**TASK DIRECTIONS:**
Beginning at the line that holds "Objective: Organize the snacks", restate each line exactly through the final line of the records. Include both of those lines.

##### THE INPUT

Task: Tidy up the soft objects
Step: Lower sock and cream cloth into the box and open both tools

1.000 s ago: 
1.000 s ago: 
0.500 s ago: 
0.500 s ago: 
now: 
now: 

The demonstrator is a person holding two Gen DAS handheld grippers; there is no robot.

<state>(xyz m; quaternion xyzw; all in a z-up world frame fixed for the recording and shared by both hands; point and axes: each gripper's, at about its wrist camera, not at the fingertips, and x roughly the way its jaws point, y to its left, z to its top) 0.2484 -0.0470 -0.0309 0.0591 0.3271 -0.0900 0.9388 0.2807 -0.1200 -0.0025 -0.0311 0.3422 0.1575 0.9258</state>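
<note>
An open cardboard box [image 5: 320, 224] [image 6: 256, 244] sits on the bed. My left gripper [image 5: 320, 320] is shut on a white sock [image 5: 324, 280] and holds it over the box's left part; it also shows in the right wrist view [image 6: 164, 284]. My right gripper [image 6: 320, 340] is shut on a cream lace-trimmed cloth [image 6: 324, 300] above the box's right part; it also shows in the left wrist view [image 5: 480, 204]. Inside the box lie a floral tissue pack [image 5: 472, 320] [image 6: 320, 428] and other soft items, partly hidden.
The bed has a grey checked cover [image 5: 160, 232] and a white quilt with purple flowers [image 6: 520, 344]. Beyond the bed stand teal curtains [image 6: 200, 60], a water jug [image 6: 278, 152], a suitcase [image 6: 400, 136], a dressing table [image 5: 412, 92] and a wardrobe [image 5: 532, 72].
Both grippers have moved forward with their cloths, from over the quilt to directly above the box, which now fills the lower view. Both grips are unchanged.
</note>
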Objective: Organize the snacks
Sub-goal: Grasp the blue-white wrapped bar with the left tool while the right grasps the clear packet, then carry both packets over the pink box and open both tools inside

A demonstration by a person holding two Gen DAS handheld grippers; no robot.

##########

**RESULT FOR THIS EXERCISE:**
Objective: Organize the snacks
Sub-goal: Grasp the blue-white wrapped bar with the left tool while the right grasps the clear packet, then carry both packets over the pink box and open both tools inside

A demonstration by a person holding two Gen DAS handheld grippers; no robot.

Nothing further is needed to complete this exercise.